Final answer:
The matrix will be diagonalizable if its characteristic polynomial has three linearly independent eigenvectors, which is determined using the values a, b, and c in the quadratic formula. The example constants given (a = 1.00, b = 10.0, c = -200) illustrate how to calculate the polynomial's roots, which are the eigenvalues of the matrix.
Step-by-step explanation:
For a matrix to be diagonalizable, it must have enough eigenvectors to form a basis of the vector space.
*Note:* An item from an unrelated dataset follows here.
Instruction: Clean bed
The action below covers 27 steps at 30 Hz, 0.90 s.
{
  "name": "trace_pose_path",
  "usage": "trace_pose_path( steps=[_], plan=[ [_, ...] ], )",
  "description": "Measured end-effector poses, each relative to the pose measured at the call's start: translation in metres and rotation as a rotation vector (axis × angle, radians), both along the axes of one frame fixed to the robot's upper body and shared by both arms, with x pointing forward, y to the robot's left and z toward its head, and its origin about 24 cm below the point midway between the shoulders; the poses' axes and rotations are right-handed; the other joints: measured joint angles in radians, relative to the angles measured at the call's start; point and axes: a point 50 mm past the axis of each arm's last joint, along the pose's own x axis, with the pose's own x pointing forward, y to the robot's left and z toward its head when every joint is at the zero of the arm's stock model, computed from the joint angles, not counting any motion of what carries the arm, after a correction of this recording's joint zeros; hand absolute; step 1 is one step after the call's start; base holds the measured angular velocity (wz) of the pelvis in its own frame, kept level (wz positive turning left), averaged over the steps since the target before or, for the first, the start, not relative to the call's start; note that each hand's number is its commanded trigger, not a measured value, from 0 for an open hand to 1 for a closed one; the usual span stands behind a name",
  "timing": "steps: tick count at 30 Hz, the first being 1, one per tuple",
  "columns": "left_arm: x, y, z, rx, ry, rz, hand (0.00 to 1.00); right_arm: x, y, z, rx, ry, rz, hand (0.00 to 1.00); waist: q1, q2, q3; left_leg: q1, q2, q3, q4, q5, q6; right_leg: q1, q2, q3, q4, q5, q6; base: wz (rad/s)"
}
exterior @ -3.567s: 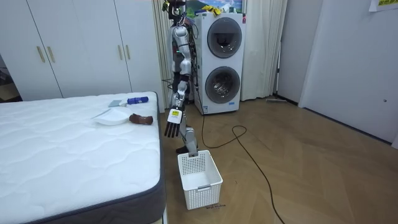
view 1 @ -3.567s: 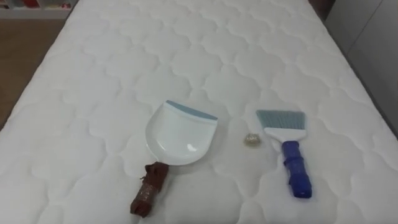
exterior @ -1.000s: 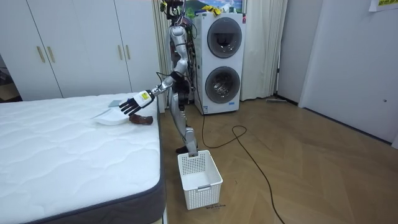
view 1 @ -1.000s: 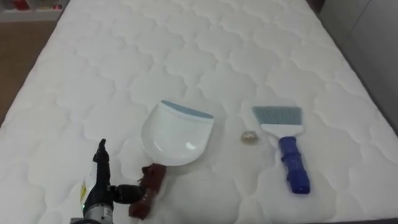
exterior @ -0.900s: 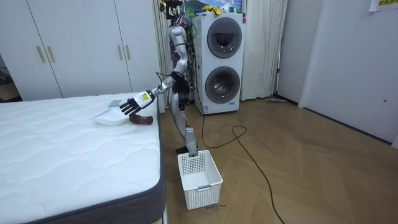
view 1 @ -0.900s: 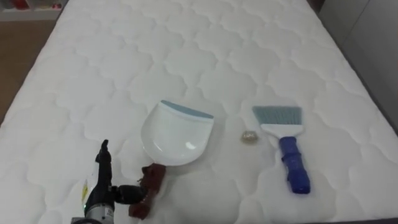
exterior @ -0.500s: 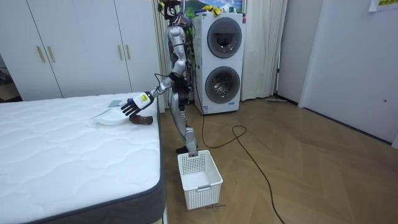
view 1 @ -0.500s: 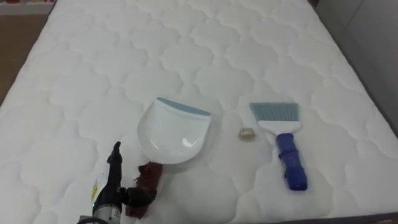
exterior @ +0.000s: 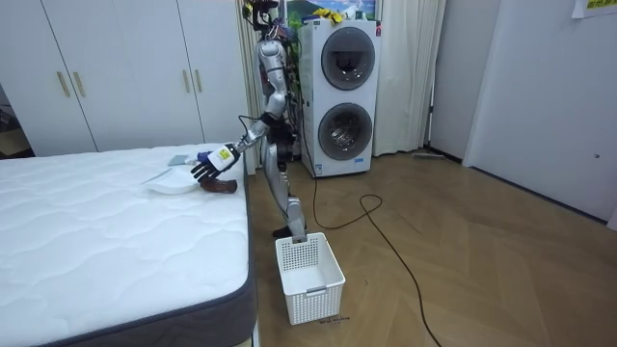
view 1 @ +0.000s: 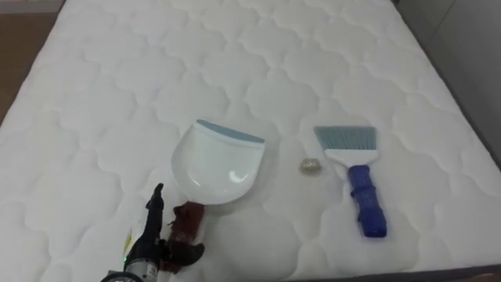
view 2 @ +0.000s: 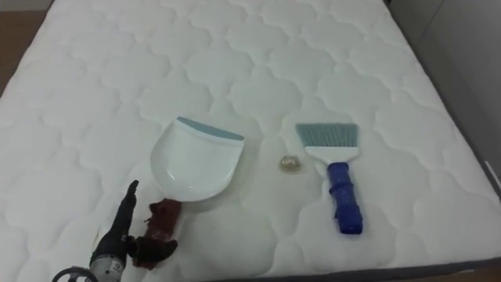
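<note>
Robot: standing at the end of the bed [view 1: 94,94] with the stacked washing machines [exterior: 342,87] behind it, left arm stretched forward over the mattress.

Left hand: there it is, the left hand [view 1: 147,239], low at the near edge of the mattress and seen side-on. Its fingers are straight and pointing up the bed, and the thumb reaches across to the near end of the brown handle [view 1: 186,223]. It is not wrapped round anything.

Change in the hand: a few seconds back this arm hung down at the robot's side. A second ago the hand was over the bed but clearly left of the handle. Now it has slid in, and the thumb is right against the handle's end.

Dustpan: the white dustpan [view 1: 215,164] lies flat on the quilting with its blue-grey lip towards the far end of the bed and the handle pointing back at the robot. It sits in the same spot relative to its neighbours as before.

Scrap: a small pale crumpled scrap [view 1: 310,166] lies on the mattress between dustpan and brush, touching neither, and has not moved.

Brush: the blue-handled brush [view 1: 356,184] lies flat to the right of the scrap with its bristles away from the robot. Nothing has touched it.

Floor: a white basket [exterior: 308,278] stands by the bed's corner, just in front of the robot's feet.

Backdrop: white wardrobe doors [exterior: 116,67] stand beyond the bed.
</note>
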Motion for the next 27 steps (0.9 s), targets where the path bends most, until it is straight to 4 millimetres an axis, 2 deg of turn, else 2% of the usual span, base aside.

The matrix M given as:
M = [\[0 \quad 0 \quad a\\ 1 \quad 0 \quad 3\\ 0 \quad 1 \quad 0\]]
will be diagonalizable if the characteristic polynomial, which is derived from det(M - \lambda\cdot I), has three linearly independent eigenvectors. The characteristic polynomial of M can be determined by calculating det(M - \lambda\cdot I), resulting in a polynomial of degree 3, typically of the form at^2 + bt + c = 0.
For the example constants given, a = 1.00, b = 10.0, and c = -200, the solutions to the characteristic polynomial are found by applying the quadratic formula:
\[ \frac{-b \pm \sqrt{b^2 - 4ac}}{2a} \]
Plugging in the values into the quadratic formula, we find the roots of the polynomial, which correspond to the eigenvalues of M. If the resulting eigenvalues are distinct, this indicates that M has a set of linearly independent eigenvectors and is thus diagonalizable. For instance:
\[ \frac{-10.0 \pm \sqrt{10.0^2 - 4 \cdot 1.00 \cdot (-200)}}{2 \cdot 1.00} \]
It is crucial to note that if the eigenvalues are not distinct, additional checks for linear independence of eigenvectors must be performed to confirm diagonalizability.